SE: The duck breast has a great smokey flavor to it and the skin is very flavorful. The meat is not gamete at all which is hard to perfect when it comes to duck. The toasted farrow verde is a great choice to balance out the boldness of the duck’s flavor. The sweet chip was crunchy, sweet and pleasant; the pickled vegetables offer a nice sour contrast to the slightly sweet and savoriness of the rest of the dish.
The bold flavor of the celery branch and the creaminess of the sun choke puree offered a great savory flavor pairing with the pinor noir reduction. The slightly sweet and salty pinot noir reduction sauce also goes extremely well with the savory duck meat. The only suggestion that I wanted to provide is for the sauce to duck ratio to be slightly higher as I found myself asking the waiter for some more sauce for the duck.
The non-pickled vegetables are simply steamed and help balance out the saltiness of the duck meat. The duck skin is slightly too fatty but it is extremely difficult to find duck that does have lean skin in the West Coast. The meat was perfectly medium rare. I would recommend that the pieces of duck be sliced thinner to offer a slightly more user-friendly experience for the customer when it comes to eating and chewing. The croutons also had a special carraway spice on them which provided for a very memorable set of tiny square shaped pieces of bread.
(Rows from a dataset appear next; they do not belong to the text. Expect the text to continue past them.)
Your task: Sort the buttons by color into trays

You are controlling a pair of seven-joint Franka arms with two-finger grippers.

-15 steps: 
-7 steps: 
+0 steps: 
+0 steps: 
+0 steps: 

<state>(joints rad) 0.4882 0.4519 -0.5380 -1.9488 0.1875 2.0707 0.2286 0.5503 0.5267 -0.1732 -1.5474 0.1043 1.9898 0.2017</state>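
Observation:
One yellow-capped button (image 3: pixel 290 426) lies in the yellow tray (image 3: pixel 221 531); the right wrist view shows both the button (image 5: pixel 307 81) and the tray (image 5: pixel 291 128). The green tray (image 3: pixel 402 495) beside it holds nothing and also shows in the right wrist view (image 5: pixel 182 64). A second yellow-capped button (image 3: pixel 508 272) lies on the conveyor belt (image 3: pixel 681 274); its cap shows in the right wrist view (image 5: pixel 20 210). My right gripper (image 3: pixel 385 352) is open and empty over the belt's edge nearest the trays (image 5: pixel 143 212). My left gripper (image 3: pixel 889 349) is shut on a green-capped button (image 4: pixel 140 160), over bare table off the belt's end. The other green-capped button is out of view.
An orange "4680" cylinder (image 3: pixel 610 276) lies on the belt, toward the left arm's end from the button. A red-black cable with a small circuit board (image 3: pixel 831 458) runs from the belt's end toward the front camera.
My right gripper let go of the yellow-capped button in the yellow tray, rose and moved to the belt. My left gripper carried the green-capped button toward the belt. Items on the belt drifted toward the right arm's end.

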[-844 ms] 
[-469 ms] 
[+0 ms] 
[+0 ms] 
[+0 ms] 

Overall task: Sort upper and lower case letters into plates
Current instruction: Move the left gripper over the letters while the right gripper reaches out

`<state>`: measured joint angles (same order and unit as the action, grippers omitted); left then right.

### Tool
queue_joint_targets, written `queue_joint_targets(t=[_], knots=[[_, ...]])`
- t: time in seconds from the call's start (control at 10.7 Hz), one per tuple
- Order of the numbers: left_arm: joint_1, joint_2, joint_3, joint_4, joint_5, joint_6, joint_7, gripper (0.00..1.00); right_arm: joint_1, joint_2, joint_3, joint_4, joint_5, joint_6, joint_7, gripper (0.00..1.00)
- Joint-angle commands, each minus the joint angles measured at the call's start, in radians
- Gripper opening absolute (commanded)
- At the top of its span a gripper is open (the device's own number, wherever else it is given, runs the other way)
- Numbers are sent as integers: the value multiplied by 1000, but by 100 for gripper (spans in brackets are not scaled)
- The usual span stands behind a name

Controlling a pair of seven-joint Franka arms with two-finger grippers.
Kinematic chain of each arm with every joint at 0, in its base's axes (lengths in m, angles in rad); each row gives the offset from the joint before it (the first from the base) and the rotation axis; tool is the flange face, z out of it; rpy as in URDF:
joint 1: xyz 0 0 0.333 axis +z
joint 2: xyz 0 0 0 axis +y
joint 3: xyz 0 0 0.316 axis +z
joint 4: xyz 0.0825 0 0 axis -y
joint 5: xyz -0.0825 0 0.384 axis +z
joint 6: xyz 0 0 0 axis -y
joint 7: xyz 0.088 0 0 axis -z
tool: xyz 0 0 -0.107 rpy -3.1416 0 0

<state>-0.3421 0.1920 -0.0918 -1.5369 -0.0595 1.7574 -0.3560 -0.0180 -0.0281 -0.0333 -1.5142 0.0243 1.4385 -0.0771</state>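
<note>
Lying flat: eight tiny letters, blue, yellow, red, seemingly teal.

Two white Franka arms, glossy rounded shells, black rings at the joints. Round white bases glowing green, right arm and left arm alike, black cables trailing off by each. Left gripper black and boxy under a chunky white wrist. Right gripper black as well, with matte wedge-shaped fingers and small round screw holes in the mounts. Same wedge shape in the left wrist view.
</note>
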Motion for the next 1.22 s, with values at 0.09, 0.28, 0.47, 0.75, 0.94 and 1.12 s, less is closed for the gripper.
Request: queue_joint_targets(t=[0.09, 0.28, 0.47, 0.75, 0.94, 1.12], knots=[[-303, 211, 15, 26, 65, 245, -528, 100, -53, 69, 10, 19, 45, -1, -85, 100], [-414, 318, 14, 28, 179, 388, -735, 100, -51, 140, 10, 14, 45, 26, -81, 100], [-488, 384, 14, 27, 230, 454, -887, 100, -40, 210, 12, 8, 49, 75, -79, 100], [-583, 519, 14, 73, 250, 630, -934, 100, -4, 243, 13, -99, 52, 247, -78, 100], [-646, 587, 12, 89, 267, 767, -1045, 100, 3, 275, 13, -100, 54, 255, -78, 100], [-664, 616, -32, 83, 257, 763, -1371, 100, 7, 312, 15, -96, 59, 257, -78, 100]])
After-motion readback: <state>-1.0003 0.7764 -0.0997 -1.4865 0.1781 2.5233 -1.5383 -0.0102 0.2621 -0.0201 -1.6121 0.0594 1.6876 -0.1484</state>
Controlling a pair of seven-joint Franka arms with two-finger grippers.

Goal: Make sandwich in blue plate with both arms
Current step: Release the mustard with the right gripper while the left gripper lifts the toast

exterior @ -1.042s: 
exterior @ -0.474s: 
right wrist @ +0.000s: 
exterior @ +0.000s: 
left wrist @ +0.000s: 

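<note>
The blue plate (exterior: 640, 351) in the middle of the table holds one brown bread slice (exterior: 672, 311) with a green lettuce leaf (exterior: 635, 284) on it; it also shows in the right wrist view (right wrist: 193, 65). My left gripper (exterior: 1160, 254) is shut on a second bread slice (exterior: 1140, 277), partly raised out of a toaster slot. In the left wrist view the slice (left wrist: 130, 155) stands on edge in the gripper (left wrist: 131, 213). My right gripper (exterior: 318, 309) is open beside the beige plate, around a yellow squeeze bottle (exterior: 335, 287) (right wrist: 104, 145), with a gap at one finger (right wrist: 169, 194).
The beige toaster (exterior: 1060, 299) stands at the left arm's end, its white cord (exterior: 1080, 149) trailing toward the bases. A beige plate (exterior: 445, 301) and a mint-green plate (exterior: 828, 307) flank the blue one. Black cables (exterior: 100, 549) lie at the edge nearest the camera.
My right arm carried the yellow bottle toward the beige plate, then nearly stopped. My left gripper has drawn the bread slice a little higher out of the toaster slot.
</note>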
MR: The flavors in this dessert are near and dear to my childhood. I spent many warm summer days with a creamsicle after the ice cream truck rolled away.
SE: The lemon custard flan is paired with some mint and crunchy meringue pieces with a blood orange au jus sauce. There was also some salt which complements the sweetness of the custard flan very well. It reminds me of a Tartine Lemon Tart in terms of the sour yet sweet flavors of the lemon custard flan.
The entire dish looks like a piece of art from the MOMA, where the blood orange au jus sauce is spread throughout the dish in circular motions, showcasing a mesmerizing artistic culinary presentation. The colors of the lemon custard flan are yellow and bright; the tiny pieces of mint offer a great complementary contrast to the bright yellow lemon custard flan bricks, just like yellow flowers on green stems. The pretty blood orange au jus sauce complements the orange as they are next to one another on the color wheel; this whole piece just gives off the feeling of “refreshing summer bliss” to me.
VIRGIN PINEAPPLE EXPRESS
SE: This drink is one of the best non-alcoholic drinks that I’ve ever laid my taste buds onto. The flavors of freshly squeezed pineapple juice and ginger beer offer a very fun and delicious citrusy experience. This drink offers a classy experience that tastes similar to a very sophisticated mojito.
The ginger flavors inside the drink offers a lightly spicy kick to the drink and the piece of candied ginger allows for a nice sweet break in between sips. The yuzu and simple syrup sweeten the drink in a subtle and natural way while the lemon triangle and mint sprig add to the sophisticated presentation of the drink.The drink can get a bit watery if left out for too long so I highly recommend drinking it without too many breaks in between to avoid the wateriness from melted ice.
SE: This martini pairs well with the lychee syrup and flavors but the liquor to syrup ratio was just a bit high so the flavors of the hard liquor was slightly overpowering. I would suggest for a sweeter approach and slightly less alcohol to prevent the drink from being too bitter.
Mio Sparkling Sake
SE: This is a great rice sake that has a sour and sweet flavor. The sparkling nature offers a great effervescent presence of the sake to pair exceptionally well with savory and umami-filled dishes like the Crispy Skin Duck and the Misoyaki Black Cod. The gentle sweetness and slight fruity back-palate reminds me of the lightness of another sparkling sake called “Ho Ho Shu”.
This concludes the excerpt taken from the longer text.